Pendolari e Federconsumatori chiedono l'intervento dell'Antitrust

Maxi-aumenti sul Frecciarossa, parte una segnalazione per la "posizione dominante" e la "condotta abusiva" sul mercato da parte di Trenitalia

TORINO. Sulla questione dei rincari annunciati da Trenitalia per gli abbonamenti Frecciarossa sulla tratta Milano-Torino, il Comitato Nazionale Pendolari AV ha annunciato, assieme alla Federconsumatori, una nuova iniziativa. Si tratta della segnalazione all’Autorità competente di Abuso per posizione dominante della stessa Trenitalia Spa.

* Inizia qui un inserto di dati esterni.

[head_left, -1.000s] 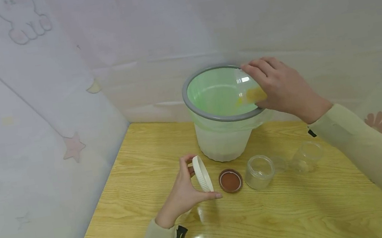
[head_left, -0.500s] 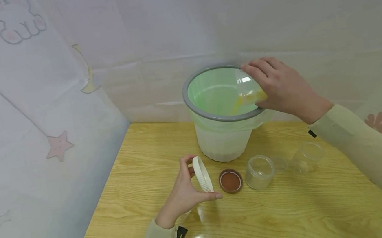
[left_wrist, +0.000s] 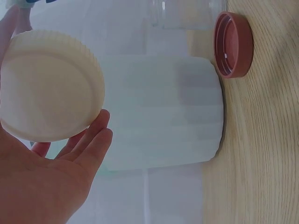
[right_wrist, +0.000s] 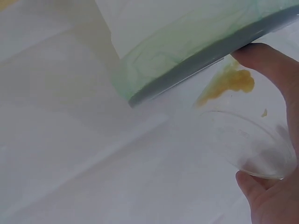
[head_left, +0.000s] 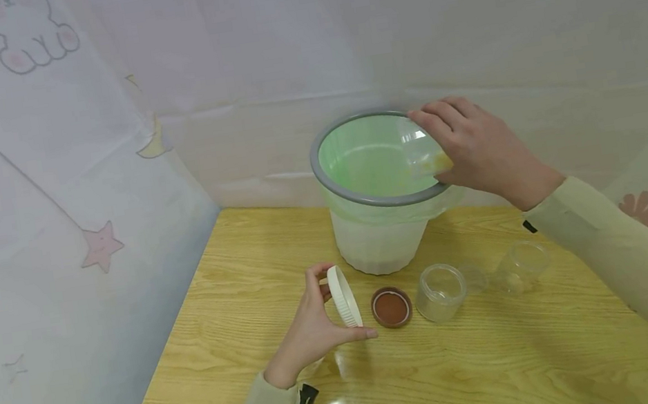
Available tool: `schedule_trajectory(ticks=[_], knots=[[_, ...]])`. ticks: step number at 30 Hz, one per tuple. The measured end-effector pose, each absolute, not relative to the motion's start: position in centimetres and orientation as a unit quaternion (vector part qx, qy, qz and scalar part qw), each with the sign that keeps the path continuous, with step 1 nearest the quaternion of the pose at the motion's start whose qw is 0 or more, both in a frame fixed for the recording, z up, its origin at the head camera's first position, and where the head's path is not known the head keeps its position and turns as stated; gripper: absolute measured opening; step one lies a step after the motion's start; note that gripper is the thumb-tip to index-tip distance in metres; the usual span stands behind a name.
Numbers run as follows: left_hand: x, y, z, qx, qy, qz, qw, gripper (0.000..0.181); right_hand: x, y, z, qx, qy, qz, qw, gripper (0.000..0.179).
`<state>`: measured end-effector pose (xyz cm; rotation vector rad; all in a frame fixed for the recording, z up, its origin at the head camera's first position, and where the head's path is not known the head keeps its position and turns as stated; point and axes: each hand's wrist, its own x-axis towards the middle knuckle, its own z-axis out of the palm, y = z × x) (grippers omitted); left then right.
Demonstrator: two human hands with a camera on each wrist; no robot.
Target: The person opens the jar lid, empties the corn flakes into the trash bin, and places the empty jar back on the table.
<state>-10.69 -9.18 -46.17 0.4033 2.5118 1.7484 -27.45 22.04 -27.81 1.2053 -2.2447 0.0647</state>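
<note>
My right hand (head_left: 479,149) grips a clear jar (head_left: 414,139), tipped with its mouth inside the bin (head_left: 374,240). The bin has a grey rim and a pale green liner. Some yellow stuff (right_wrist: 236,83) lies along the jar's inner wall; its exact kind cannot be told. Lower left, my left hand (head_left: 312,329) pinches a round white lid (head_left: 344,296) with a ribbed edge, held on its side above the table. In the left wrist view the lid's flat face (left_wrist: 51,93) shows, with fingers and thumb at its edge.
On the wooden table (head_left: 451,378), a reddish-brown lid (head_left: 391,308) lies beside an uncovered clear jar (head_left: 440,293). Another clear container (head_left: 522,266) lies farther right, with a clear disc (head_left: 473,277) between. Printed white sheets (head_left: 250,45) hang behind and to the left.
The yellow stuff has run toward the tipped jar's mouth and down into the bin; less of it shows in the jar now. Both hands have stayed in place.
</note>
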Motion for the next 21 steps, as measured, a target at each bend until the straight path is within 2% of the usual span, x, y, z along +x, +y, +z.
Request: schedule_trajectory(ticks=[21], knots=[[-10.75, -9.07, -46.23, 0.127, 0.811, 0.57, 0.027, 0.122, -27.62, 21.68, -27.1, 0.483, -0.833, -0.009, 0.27, 0.117]])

Tra i punti evidenziati all'Antitrust per caratterizzare la condotta abusiva: 1) Il mercato dei servizi ferroviari ed i passeggeri pendolari sulla rete Alta Velocità. 2) La posizione dominante di Trenitalia negli orari di pendolarismo. Il monopolio di Trenitalia nell’offerta di servizi in abbonamento sulla rete AV. 3) La rigidità della domanda di trasporto da parte degli utenti pendolari AV. 4) I prezzi iniqui, aumento tariffario eccessivamente gravoso e non corrispondente ad un aumento dei costi del servizio.

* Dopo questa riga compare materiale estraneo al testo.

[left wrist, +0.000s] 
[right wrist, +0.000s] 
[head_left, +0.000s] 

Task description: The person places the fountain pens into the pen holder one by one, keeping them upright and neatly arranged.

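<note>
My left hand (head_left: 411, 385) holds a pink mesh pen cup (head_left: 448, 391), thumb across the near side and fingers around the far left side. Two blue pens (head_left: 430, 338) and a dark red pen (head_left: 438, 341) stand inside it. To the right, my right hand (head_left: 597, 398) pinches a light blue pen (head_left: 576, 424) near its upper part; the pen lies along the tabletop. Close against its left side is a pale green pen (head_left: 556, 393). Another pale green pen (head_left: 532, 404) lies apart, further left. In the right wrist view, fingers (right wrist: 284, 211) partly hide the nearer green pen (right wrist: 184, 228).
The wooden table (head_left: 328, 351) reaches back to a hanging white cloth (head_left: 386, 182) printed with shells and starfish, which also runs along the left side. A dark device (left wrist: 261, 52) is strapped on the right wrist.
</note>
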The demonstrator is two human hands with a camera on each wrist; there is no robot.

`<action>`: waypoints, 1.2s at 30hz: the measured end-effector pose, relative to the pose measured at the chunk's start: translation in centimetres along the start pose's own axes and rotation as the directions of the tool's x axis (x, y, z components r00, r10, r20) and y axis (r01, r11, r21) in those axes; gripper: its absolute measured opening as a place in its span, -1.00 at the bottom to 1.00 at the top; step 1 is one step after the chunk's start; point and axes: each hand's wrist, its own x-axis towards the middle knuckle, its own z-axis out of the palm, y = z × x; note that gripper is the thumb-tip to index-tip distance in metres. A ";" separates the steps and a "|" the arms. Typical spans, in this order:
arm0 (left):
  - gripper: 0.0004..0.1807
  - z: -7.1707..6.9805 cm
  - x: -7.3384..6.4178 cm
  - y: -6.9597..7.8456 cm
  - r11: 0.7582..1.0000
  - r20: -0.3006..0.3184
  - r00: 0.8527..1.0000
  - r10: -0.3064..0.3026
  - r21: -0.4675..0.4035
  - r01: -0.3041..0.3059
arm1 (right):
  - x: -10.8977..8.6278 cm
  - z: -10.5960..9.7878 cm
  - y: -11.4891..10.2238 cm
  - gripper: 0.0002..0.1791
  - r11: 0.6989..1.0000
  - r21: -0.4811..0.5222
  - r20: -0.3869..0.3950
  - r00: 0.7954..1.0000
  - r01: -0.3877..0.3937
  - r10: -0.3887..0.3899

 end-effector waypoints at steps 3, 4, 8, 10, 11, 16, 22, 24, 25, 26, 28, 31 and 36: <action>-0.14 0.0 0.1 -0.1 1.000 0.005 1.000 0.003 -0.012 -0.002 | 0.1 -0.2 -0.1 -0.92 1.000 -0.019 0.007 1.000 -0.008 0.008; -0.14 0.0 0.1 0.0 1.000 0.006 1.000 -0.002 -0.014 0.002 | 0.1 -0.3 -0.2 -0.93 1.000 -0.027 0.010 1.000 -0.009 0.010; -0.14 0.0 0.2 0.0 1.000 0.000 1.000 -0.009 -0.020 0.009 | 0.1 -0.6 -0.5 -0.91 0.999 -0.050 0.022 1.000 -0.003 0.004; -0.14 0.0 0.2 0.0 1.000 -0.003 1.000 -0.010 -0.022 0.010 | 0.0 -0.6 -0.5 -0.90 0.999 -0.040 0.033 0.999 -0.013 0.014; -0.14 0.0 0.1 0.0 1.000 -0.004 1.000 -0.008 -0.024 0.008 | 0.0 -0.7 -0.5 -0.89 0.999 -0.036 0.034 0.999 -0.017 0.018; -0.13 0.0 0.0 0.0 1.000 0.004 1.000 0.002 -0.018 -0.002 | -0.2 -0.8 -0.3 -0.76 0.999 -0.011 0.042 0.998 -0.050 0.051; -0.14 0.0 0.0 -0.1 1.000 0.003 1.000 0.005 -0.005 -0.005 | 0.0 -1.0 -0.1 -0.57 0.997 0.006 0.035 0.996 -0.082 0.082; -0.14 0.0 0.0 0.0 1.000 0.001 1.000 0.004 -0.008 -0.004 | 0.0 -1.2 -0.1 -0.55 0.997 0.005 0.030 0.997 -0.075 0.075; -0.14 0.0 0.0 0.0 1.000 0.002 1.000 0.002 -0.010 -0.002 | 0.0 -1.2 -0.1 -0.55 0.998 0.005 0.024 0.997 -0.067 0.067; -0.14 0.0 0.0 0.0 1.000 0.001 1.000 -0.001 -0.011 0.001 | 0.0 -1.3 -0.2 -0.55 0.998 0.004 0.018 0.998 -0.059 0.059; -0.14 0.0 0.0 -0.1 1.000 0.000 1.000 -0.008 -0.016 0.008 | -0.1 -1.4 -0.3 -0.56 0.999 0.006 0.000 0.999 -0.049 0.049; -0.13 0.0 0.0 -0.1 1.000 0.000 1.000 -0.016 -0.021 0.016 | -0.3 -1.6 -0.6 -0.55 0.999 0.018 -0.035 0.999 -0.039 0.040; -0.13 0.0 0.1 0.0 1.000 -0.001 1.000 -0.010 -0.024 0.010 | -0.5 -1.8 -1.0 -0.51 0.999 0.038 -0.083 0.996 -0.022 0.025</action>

Alla luce di tali elementi, spiega il Comitato assieme alla Federconsumatori "abbiamo denunciato l’intollerabile posizione dominante assunta da Trenitalia, che ha arbitrariamente disposto aumenti medi del 35% per gli abbonamenti AV. In tal senso, nell’ambito della segnalazione ex art. 3 della legge n. 287 del 1990 abbiamo chiesto che l’Autorità: 1) disponga in via d’urgenza la sospensione da parte della società Trenitalia dell’applicazione all’utenza degli annunciati aumenti tariffari degli abbonamenti Alta Velocità; 2) accerti la posizione di dominanza della società Trenitalia nell’offerta dei servizi di trasporto ferroviario AV in abbonamento; 3) accerti l’abuso di posizione dominante della società nella previsione e/o applicazione all’utenza dei pendolari AV dei citati aumenti tariffari.